━━ SUPPLIED DATA ━━
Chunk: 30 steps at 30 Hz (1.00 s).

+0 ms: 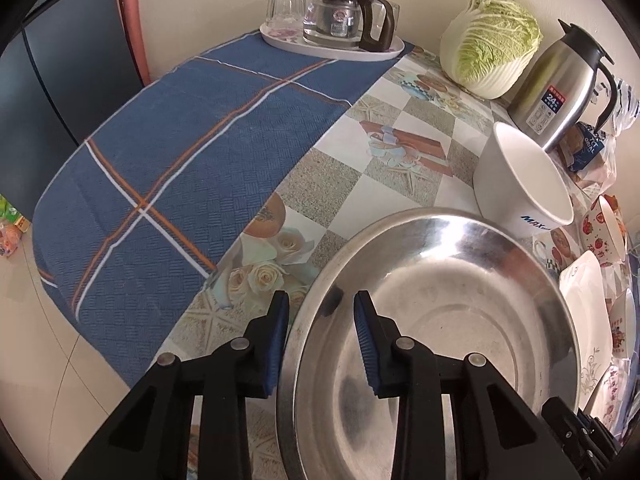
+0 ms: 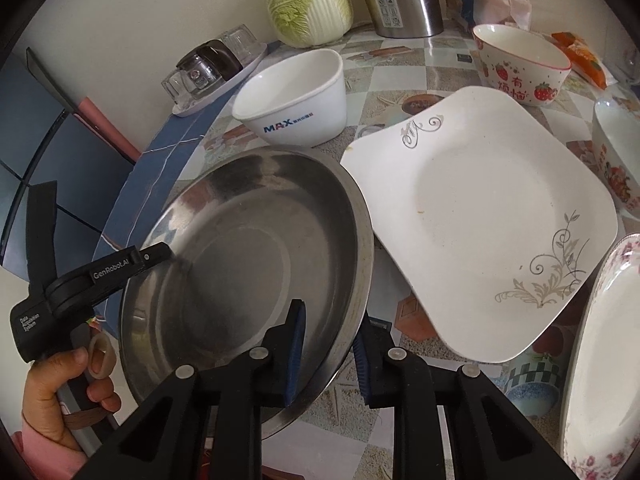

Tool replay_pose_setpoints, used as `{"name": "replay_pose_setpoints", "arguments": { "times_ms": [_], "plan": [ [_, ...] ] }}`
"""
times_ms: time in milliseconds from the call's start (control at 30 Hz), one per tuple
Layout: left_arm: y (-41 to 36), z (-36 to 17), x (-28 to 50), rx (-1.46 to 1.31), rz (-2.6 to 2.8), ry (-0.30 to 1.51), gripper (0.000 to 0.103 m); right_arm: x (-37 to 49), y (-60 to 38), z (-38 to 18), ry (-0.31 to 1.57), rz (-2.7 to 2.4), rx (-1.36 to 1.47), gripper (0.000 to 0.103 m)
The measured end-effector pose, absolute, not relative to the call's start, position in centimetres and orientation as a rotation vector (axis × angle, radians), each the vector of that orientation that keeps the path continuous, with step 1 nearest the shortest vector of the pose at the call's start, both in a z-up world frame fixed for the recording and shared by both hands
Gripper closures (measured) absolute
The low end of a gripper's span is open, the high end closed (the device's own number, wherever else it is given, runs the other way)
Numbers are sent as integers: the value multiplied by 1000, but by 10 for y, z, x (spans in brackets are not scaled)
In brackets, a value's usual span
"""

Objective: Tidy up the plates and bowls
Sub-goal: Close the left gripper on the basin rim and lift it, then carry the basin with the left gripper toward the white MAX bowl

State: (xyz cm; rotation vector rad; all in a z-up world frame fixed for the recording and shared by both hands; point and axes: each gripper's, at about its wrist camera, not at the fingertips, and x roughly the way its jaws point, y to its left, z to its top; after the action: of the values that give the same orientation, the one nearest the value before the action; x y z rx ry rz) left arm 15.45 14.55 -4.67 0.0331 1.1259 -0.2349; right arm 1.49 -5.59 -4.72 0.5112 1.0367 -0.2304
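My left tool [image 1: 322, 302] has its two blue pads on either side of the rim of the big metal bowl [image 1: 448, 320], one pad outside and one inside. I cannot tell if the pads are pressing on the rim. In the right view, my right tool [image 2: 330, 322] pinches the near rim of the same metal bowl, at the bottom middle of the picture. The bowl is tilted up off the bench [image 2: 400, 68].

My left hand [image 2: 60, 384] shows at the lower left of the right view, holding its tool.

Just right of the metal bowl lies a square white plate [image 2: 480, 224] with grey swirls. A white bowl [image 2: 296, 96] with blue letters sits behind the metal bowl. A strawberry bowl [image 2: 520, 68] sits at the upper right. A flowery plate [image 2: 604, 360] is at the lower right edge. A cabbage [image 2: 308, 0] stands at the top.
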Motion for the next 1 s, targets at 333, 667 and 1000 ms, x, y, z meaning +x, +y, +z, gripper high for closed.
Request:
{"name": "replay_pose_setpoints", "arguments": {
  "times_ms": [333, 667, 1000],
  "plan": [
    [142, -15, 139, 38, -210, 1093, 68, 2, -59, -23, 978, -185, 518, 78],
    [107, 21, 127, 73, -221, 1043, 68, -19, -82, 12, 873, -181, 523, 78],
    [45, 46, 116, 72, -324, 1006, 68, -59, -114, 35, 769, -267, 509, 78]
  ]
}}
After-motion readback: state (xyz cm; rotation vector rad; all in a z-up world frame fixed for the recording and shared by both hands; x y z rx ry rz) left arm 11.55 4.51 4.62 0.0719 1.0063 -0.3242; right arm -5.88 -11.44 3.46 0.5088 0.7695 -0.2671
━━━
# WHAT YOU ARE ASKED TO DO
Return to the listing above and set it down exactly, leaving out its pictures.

# EXERCISE RESULT
Chunk: 30 steps at 30 Hz (1.00 s).

+0 ms: 
+0 ms: 

Tool replay_pose_setpoints, used as `{"name": "replay_pose_setpoints", "arguments": { "times_ms": [_], "plan": [ [_, ...] ] }}`
"""
times_ms: time in milliseconds from the call's start (control at 30 Hz), one per tuple
Layout: left_arm: y (-41 to 36), z (-36 to 17), x (-28 to 50), rx (-1.46 to 1.31), rz (-2.6 to 2.8), ry (-0.30 to 1.51), gripper (0.000 to 0.103 m); right_arm: x (-37 to 49), y (-60 to 38), z (-38 to 18), ry (-0.31 to 1.57), rz (-2.7 to 2.4), rx (-1.36 to 1.47), gripper (0.000 to 0.103 m)
The measured end-effector pose, absolute, not relative to the call's start, position in centimetres and orientation as a rotation vector (axis × angle, radians), each the vector of that orientation that keeps the path continuous, with step 1 nearest the shortest vector of the pose at the call's start, both in a z-up world frame fixed for the recording and shared by both hands
Gripper closures (measured) absolute
The low end of a gripper's span is open, the high end closed (the device's own number, wherever else it is given, runs the other way)
Numbers are sent as integers: the value multiplied by 1000, but by 10 for y, z, x (spans in brackets are not scaled)
In brackets, a value's usual span
"""

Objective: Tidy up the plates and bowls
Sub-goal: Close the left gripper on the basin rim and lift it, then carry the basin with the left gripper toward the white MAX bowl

State: (xyz cm; rotation vector rad; all in a z-up world frame fixed for the recording and shared by both hands; point and axes: each gripper's, at about its wrist camera, not at the fingertips, and x roughly the way its jaws point, y to its left, z to its top; after the action: of the values that give the same orientation, the one nearest the value before the action; x y z rx ry rz) left arm 15.45 14.55 -4.67 0.0331 1.1259 -0.2349; right arm 1.49 -5.59 -4.72 0.5112 1.0367 -0.2304
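My left tool [image 1: 322, 302] has its two blue pads on either side of the rim of the big metal bowl [image 1: 448, 320], one pad outside and one inside. I cannot tell if the pads are pressing on the rim. In the right view, my right tool [image 2: 330, 322] pinches the near rim of the same metal bowl, at the bottom middle of the picture. The bowl is tilted up off the bench [image 2: 400, 68].

My left hand [image 2: 60, 384] shows at the lower left of the right view, holding its tool.

Just right of the metal bowl lies a square white plate [image 2: 480, 224] with grey swirls. A white bowl [image 2: 296, 96] with blue letters sits behind the metal bowl. A strawberry bowl [image 2: 520, 68] sits at the upper right. A flowery plate [image 2: 604, 360] is at the lower right edge. A cabbage [image 2: 308, 0] stands at the top.
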Motion for the next 1 s, targets at 333, 667 and 1000 ms, x, y, z meaning +x, +y, +z, gripper high for closed.
Request:
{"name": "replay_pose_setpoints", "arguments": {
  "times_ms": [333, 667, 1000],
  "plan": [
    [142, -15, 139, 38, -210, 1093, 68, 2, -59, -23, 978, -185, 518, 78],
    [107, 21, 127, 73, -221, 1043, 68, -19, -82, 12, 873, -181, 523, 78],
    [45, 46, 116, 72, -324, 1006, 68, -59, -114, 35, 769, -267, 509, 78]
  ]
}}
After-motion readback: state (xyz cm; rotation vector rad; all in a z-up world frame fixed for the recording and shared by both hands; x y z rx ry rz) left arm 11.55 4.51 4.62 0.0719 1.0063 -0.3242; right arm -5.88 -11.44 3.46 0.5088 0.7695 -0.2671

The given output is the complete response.